Fri Oct 3 10:57:34 CEST 2008

----- Original Message ----- 
From: <Daniel.Pocock at barclayscapital.com>
To: <tobi at oetiker.ch>
Cc: <rrd-developers at lists.oetiker.ch>
Sent: Friday, October 03, 2008 10:24 AM
Subject: Re: [rrd-developers] interleaving RRD files, RRDfs perhaps?

>
> > Normally the filesystem should be able to take care of quite
>> a lot of otimization duties as long as you present it with a
>> siutable workload. So maybe there is some low hanging fruit
>> to be harvested by looking at when and in what order
>> rrdcached does its updates and also maybe how they are
>> performed by the rrd update code, without gowing to a raw device ...
>>
>
> I'm certainly studying that as well - the interleaving would work at a
> lower level than rrdcached, and would allow the block-level caching
> systems to have a higher chance of success.
>
>> I am pretty sure though that you can esily devise a much more
>> performant system if you start limiting the way data can be
>> deliverd (eg all rrds look the same)
>
> That is certainly the case with some applications, e.g. Ganglia
>>
>> Looking at the existing code, did you investigate creating
>> rrd files with a LOT of DSes ?
>
> Yes, that seems like a possibility - but many applications, such as
> Ganglia, create new RRDs on the fly.  Therefore, there would need to be
> some way of creating an optimal number of empty DSes in advance, and
> then mapping them to application-specific names when they are needed.
> This logic could be implemented in the app or rrdtool.
>
> Implementing within rrdtool in a way that preserves the existing rrdtool
> API seems to be desirable - perhaps the different operating mode could
> be enabled by some kind of environment variable and/or an rrdtool
> configuration file in /etc?

Combining a lot of data into one large RRD has the disadvantage that all 
DSes need to be written to in one go and with the same timestamp.

How about separating the actual data from the houskeeping?

Just one copy of stat_head, ds_def, rra_def in a separate file. These are 
removed from each RRD file and replaced by a pointer to live_head, pdp_prep 
and cdp_prep in that separate file.

For this to be a possible solution, several reads and writes need to be 
combined into one.
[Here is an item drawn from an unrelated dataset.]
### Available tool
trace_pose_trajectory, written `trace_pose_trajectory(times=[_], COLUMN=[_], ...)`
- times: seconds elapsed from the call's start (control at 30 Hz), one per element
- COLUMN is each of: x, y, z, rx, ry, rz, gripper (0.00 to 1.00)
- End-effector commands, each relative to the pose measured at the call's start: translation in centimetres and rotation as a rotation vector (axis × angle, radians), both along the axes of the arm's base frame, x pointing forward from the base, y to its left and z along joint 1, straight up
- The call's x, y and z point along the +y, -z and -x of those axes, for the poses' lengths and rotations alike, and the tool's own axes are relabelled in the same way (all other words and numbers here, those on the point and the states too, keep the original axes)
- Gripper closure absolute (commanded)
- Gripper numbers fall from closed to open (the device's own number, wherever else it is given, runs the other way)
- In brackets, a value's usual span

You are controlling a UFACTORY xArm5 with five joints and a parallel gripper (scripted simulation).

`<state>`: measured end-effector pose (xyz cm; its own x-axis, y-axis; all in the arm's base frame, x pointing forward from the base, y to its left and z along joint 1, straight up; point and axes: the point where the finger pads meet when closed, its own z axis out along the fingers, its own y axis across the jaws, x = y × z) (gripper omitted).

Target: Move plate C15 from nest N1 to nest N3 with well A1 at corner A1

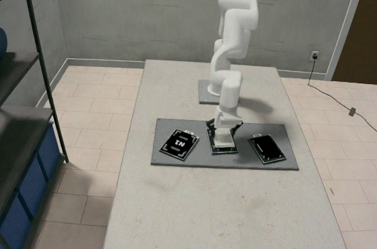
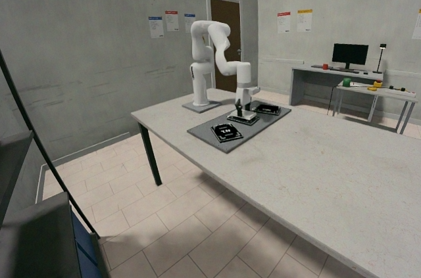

This probably means the front-end needs to know which 
RRDs to update together, or the user needs to accept some caching and thus 
some slight risc of data loss.  And either way this only makes sense when 
RRDtool is run as daemon.

Changes to the API would not be necessary. In fact, changes would be 
minimal. The way pointers are computed will change, and the file they're 
pointing into, but the actual process stays the same.  New would be a way of 
determining which location in the housekeeping file is available, or expand 
it if necessary (probably in chunks of 128, or 1024).